Reprimiendo una arcada, me deslizo por la puerta de mi cuarto, dejando al poeta con sus filias sodomitas. Necesito una cabezada.

Tienes que estar de coña…

-¡¡Tómame!! – exclama Frida Khalo, tumbada en porretas sobre mi cama – ¡¡No puedes seguir evitando lo nuestro!! – modula su voz y la transforma en un susurro. Su ceja se inclina peligrosamente hacia mi paquete – ¿Te pongo un disco de TamTam Go? – Bizquea.

Huyo despavorido por el jardín trasero. Beethoven y Curie juegan a la brisca en el césped y comparten ideas junto con un canuto. Ella se descojona cada vez que el compositor se atraganta con el humo. Rembrandt vomita sobre un seto que Freddy está recortando, dándole forma de polla gigante. Los Pink Floyd, probablemente colocados de anfeta, caballo y estramonio, pasan tambaleándose por mi lado con decenas de bolsas colgando de sus cuerpos.

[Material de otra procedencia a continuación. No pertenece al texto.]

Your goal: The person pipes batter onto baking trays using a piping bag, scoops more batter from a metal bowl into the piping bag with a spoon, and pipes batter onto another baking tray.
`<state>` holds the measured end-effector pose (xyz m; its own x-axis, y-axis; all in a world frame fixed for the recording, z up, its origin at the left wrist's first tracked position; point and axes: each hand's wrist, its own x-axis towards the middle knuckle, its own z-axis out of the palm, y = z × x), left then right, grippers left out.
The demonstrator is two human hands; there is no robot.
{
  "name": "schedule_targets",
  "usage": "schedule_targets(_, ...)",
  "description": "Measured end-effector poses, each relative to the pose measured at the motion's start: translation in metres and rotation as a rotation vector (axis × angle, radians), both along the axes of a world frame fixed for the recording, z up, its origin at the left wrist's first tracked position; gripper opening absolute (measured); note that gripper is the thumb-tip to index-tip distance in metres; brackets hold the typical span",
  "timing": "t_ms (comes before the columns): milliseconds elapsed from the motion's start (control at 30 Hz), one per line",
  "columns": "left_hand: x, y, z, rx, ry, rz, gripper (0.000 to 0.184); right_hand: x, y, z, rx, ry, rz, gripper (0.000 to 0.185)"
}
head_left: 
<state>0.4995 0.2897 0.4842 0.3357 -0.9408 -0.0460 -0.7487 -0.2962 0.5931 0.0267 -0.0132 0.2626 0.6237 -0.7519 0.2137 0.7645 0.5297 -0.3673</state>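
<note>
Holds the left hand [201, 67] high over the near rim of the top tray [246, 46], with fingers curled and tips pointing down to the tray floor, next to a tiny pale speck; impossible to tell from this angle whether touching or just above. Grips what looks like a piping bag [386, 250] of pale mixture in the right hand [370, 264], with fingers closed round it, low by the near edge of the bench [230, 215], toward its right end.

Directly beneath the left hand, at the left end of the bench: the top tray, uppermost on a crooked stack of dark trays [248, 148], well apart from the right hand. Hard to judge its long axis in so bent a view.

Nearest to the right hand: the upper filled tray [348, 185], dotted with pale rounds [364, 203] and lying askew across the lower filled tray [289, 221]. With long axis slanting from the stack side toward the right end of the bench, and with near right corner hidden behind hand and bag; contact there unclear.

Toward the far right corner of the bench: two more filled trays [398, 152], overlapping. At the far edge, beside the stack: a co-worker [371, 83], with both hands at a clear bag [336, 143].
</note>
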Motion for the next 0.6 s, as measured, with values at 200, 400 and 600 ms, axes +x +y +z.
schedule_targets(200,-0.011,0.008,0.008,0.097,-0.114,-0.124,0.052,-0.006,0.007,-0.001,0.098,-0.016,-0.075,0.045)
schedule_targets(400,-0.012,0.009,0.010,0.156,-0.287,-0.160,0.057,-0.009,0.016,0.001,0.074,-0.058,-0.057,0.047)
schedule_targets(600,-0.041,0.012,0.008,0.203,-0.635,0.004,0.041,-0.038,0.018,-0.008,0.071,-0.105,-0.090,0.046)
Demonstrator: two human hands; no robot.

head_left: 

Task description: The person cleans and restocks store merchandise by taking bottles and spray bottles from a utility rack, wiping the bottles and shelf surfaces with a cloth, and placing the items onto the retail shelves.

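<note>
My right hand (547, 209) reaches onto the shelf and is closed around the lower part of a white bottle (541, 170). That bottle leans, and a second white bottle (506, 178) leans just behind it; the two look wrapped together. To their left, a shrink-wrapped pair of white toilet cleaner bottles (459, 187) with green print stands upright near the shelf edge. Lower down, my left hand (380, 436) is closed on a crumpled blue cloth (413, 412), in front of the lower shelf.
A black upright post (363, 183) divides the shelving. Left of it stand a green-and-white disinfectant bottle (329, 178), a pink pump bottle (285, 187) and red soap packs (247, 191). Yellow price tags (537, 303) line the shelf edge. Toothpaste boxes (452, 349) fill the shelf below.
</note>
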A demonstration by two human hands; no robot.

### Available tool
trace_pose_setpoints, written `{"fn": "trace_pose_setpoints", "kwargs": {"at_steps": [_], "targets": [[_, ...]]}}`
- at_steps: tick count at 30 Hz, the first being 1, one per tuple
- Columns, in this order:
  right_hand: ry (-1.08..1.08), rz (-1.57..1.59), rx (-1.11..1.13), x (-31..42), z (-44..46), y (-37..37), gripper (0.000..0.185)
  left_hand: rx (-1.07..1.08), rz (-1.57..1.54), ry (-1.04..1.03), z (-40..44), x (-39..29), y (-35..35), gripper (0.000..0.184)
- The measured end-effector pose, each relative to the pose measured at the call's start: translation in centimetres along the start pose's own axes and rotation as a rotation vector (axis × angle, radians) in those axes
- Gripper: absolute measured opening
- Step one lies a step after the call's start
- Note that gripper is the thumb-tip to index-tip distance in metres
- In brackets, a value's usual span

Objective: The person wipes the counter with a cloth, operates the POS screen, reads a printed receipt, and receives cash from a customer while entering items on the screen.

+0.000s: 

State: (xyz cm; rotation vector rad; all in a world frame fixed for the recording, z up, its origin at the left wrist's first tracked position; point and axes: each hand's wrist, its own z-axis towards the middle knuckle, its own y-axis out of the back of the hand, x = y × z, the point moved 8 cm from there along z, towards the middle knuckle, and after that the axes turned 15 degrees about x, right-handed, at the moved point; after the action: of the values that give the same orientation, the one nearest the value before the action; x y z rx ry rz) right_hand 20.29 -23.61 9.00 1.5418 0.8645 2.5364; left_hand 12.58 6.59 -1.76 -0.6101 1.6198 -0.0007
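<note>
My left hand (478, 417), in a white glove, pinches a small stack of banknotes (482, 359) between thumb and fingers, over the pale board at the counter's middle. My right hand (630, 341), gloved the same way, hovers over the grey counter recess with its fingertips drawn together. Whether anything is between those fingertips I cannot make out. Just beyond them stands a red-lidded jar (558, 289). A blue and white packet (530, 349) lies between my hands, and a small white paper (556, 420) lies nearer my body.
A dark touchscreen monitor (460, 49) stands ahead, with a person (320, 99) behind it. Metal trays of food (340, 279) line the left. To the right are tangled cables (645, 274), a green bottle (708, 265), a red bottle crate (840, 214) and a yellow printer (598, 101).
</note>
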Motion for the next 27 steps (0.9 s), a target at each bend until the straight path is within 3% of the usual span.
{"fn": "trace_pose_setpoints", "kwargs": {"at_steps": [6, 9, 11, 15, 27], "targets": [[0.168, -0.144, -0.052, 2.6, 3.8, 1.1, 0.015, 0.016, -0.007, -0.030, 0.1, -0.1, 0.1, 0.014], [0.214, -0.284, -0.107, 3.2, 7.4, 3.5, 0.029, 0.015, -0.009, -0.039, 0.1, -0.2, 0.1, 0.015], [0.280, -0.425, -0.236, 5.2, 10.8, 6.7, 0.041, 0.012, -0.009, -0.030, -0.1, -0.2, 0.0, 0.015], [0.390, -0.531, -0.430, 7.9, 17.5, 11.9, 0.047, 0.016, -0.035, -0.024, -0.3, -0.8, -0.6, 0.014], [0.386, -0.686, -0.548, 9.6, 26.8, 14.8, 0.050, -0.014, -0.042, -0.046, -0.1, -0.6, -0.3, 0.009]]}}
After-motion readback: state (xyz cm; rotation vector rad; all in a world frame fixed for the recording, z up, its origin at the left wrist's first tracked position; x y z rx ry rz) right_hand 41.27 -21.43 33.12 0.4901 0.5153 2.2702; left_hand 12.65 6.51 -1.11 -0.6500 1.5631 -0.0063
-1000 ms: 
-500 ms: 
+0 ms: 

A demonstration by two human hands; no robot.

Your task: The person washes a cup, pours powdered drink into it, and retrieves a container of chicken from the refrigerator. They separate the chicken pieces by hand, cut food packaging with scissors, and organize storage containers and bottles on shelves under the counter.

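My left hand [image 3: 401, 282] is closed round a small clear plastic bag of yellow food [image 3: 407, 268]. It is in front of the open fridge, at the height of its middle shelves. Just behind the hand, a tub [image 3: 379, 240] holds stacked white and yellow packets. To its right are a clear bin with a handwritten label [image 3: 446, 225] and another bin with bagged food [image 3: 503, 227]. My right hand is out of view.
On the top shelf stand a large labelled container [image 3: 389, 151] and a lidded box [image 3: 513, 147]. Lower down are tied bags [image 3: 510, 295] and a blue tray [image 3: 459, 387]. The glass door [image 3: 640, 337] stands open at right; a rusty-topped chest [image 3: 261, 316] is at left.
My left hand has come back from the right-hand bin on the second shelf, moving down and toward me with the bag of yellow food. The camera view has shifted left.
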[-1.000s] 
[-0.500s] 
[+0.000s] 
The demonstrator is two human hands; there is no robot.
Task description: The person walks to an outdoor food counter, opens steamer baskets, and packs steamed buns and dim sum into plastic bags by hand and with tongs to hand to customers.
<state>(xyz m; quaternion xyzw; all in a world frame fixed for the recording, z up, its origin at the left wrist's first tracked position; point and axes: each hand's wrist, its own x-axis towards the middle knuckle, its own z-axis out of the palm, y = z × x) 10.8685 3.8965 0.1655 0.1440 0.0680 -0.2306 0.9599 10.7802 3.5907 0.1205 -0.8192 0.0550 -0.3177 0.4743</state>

-¡Eh, J! ¡Fiesta de pijamas en el garaje! ¡Amy y Kurt van a preparar su brebaje secreto! – me invitan al pasar.

Me siento agotado. No ha hecho más que empezar el día y ya tengo a toda esta panda de subnormales dando la nota. Un coro celestial pasa por la acera de enfrente mirando con desaprobación. Retiran la cara cuando les saludo tímidamente. Agacho la cabeza, para alzarla de nuevo y mirar al letrero que cuelga de la verja que da a la entrada del chalet.

“BABILONIA”.

Papá tenía razón. Ha sido una mala idea.